L’odostorming, partenaire olfactif et créatif

Autre sens à prendre en compte, mais pas forcément celui auquel on pense en premier : l’odorat. Si l’aromathérapie a déjà fait ses preuves en médecine, ou même en agence bancaire ( !), elle n’a encore jamais été vraiment intégrée à la réflexion sur les espaces pédagogiques. Pourtant, en mobilisant les souvenirs, à la manière de la trop fameuse Madeleine de Proust, ou en favorisant la déconctraction du cerveau, certaines odeurs peuvent développer notre créativité. « Les effluves d’orange, de citron ou de vanille ont dékà montré leur efficacité » relève Stéphane Parisot. Reste encore à mettre cette option en pratique.

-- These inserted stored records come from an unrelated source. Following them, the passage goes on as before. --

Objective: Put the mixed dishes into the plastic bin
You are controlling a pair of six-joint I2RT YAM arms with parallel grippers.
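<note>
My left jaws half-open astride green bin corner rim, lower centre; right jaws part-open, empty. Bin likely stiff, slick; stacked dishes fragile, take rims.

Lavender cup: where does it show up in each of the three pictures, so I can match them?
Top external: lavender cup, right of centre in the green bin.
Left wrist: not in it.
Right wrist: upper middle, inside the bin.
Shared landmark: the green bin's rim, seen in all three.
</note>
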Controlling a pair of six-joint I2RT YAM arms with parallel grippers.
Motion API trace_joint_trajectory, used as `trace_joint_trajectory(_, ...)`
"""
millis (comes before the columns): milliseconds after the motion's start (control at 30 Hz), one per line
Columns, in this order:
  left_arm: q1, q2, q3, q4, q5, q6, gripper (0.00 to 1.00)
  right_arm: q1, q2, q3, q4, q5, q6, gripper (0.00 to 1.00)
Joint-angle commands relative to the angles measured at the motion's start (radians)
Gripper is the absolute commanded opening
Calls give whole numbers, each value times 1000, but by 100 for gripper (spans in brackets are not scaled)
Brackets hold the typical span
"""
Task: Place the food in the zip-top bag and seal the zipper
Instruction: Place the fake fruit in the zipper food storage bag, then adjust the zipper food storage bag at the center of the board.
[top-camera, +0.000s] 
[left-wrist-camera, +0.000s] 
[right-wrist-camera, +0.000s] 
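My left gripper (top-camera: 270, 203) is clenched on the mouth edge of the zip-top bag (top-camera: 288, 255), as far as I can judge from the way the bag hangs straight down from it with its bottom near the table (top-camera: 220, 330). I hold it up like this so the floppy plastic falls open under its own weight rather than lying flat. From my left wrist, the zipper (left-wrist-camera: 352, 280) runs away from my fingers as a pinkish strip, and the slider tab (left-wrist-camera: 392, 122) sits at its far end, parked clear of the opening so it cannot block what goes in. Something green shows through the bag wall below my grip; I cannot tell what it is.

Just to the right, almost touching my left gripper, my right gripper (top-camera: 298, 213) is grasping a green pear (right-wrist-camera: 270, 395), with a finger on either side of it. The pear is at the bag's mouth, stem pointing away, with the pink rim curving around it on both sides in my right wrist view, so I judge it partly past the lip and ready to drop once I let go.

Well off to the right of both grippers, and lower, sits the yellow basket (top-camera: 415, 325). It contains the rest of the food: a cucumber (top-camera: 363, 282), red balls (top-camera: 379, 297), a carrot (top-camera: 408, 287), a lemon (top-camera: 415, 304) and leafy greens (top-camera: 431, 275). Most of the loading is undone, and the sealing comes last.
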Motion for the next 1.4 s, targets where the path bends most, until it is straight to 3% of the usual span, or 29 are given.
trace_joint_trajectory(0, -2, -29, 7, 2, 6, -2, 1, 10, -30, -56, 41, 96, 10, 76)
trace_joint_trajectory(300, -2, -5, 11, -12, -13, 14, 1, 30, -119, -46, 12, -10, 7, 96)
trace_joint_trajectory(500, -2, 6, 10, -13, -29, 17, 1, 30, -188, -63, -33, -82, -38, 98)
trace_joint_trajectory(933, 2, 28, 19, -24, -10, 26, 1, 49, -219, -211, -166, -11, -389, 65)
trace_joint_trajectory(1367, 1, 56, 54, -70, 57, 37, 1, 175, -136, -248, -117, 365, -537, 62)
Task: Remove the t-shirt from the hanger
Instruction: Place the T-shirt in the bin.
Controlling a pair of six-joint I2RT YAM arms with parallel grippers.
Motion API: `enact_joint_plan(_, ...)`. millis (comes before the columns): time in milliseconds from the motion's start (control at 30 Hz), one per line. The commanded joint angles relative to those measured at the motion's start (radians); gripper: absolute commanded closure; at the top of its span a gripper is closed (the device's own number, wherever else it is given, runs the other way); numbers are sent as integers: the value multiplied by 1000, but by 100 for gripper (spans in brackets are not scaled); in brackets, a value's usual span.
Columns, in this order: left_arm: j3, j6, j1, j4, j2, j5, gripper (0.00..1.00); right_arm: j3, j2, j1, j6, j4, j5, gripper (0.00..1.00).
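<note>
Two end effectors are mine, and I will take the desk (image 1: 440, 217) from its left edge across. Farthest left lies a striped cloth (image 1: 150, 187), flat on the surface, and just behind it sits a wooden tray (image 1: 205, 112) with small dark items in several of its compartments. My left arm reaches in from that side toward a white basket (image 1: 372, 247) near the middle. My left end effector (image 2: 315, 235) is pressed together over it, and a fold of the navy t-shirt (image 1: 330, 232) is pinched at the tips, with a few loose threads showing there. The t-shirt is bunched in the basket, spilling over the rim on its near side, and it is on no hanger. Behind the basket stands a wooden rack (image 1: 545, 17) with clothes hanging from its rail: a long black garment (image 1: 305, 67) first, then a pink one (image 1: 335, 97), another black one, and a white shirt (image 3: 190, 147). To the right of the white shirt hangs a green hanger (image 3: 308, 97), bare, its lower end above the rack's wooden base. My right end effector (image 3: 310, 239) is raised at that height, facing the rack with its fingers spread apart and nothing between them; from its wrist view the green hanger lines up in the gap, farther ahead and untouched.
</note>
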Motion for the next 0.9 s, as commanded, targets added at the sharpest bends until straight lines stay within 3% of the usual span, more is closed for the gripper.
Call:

La couleur ne distrait pas le spectateur

La citation attribuée au réalisateur Jacques Tati est restée célèbre : « Trop de couleur distrait le spectateur.» Peut-être, mais comme la démontré une étude de l’université d’Austin, la couleur des murs d’un bureau ou d’une salle de classe a des incidences sur l’humeur et la productivité. Si le bleu peut stimuler la créativité, le rouge la productivité et le vert la sérénité, aucune conclusion définitive ne peut encore être tirée, puisque ces perceptions changent non seulement entre les individus, mais aussi entre les sexes. Mais si les couleurs peuvent également contribuer au bien-être général, il est n’est pas négligeable d’arrêter de penser l’école en noir et blanc. Encore une fois : sortir de sa zone de confort.